The first integrated circuit made of graphene was made by researchers at IBM.
Silicon semiconductor chips give computers their brainpower. They process the 1s and 0s of binary code that are the fundamental building blocks of digital information. But graphene has the potential to process those 1s and 0s much faster than silicon because it conducts electricity better, all while using less power and generating less heat. That means a laptop could operate 50 times faster and need no cooling fans. Over the last two years giants such as IBM have developed working graphene-based processors for wireless devices, and one company, Digital Core Design of Poland, announced in April that it built a processor that could work in a tablet. The first graphene processors could be reaching consumers in the next five years, as manufacturers refine the fabrication process.

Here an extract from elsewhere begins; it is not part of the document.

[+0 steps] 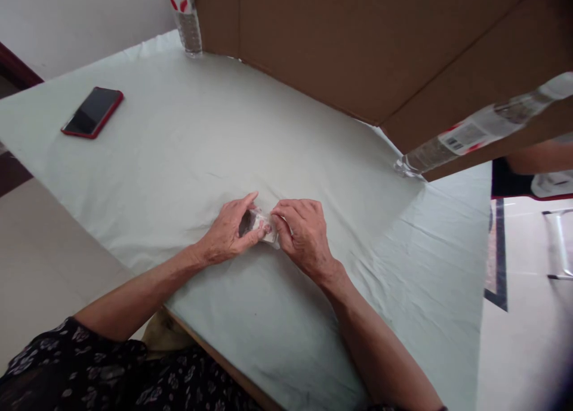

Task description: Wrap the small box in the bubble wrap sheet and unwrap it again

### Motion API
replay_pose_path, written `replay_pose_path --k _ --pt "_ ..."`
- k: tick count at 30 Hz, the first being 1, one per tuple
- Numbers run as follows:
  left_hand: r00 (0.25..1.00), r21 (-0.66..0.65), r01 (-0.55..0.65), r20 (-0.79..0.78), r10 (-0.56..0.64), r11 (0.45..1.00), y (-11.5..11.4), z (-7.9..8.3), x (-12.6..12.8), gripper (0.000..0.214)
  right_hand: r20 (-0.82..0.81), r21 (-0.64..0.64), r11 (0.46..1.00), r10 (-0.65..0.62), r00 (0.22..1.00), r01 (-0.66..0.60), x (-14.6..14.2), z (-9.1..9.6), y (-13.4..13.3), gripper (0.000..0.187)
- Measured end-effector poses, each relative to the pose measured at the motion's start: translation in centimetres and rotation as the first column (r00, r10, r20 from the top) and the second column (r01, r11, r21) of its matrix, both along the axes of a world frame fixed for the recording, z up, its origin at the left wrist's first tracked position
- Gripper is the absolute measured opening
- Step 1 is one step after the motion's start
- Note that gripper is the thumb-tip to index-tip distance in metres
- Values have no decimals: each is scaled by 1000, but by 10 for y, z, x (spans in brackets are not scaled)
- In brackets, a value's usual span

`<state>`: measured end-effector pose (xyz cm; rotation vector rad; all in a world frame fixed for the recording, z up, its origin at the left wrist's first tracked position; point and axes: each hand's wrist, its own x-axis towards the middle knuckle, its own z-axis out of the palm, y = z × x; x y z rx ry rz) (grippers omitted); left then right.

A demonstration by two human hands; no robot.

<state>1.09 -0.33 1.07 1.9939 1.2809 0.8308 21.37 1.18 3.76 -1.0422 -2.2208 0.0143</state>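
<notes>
My left hand (pixel 228 232) and my right hand (pixel 302 232) meet near the middle of a table covered with a pale green cloth (pixel 179 148). Both are closed around one small pack of cards (pixel 262 224), whitish with red and dark print, held just above the cloth. The left thumb and fingers pinch its left side. The right fingers curl over its right end and hide most of it.
A phone in a red case (pixel 92 112) lies at the far left. One plastic water bottle (pixel 185 17) stands at the back, another (pixel 474 133) at the right. A large brown cardboard sheet (pixel 380 46) rises behind them. Tiled floor lies to the right.
</notes>
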Motion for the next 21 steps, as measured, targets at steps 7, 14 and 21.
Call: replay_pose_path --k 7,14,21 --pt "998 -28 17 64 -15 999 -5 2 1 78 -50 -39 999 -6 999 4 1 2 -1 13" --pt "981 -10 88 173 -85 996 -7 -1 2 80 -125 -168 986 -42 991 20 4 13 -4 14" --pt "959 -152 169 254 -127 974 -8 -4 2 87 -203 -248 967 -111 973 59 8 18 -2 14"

A layer of graphene affixed to a polymer crumples and straightens when a current is run through it.
Sheets of graphene can crumple up like paper, but they are difficult to flatten out. At Duke University scientists recently attached graphene to a pre-stretched rubber sheet and found that when the sheet was relaxed, the graphene still adhered to the rubber even though it was crumpled up. That led them to layer the graphene with polymer, which expanded and contracted when a current was run through it – a key component in building artificial muscle.
Graphene foam can pick up small concentrations explosive compounds.
Graphene foam can pick up small concentrations of the nitrates and ammonia found in explosives. A sensor developed at Rensselaer Polytechnic Institute the size of a postage stamp could one day be a regular part of the kit carried by bomb squads.
Graphene turned into a foam filter can be used to sequence DNA.
By controlling the size of pores in graphene, it's possible to make it into a kind of "filter" that sorts DNA molecules by size. That capability could allow researchers to sequence DNA at a lower cost than current techniques – to about $1,000 per person. Currently, sequencing a person's genome costs three to five times that, according to San Francisco-based Life Technologies, which rolled out a machine last year that does the job. Unfortunately, the machine itself is $149,000.
A composite fiber made from graphene and carbon nanotubes is stronger than the Kevlar used in conventional bulletproof vests.
Australian researchers found a way to make fibers from a composite material made of (http://media.uow.edu.au/news/UOW118285.html) graphene that's stronger than Kevlar. Adding an equal amount of graphene and carbon nanotubes to a polymer produced a super-strong fiber that could be spun into the fabric used to make bulletproof vests. The fibers could also be used to strengthen other materials.
A layer of graphene dotted with lead sulfide creates an ultra-sensitive and flexible photodector for night vision.
Photodetectors are computer chips that convert photons from light into electrical signals. Every digital camera has one and they are made of silicon. Frank Koppens and his colleagues at the Institute of Photonic Sciences in Barcelona dotted a layer of graphene with lead sulfide and created an ultra-sensitive and flexible photodector that could lead to thinner cameras and more lightweight night vision goggles.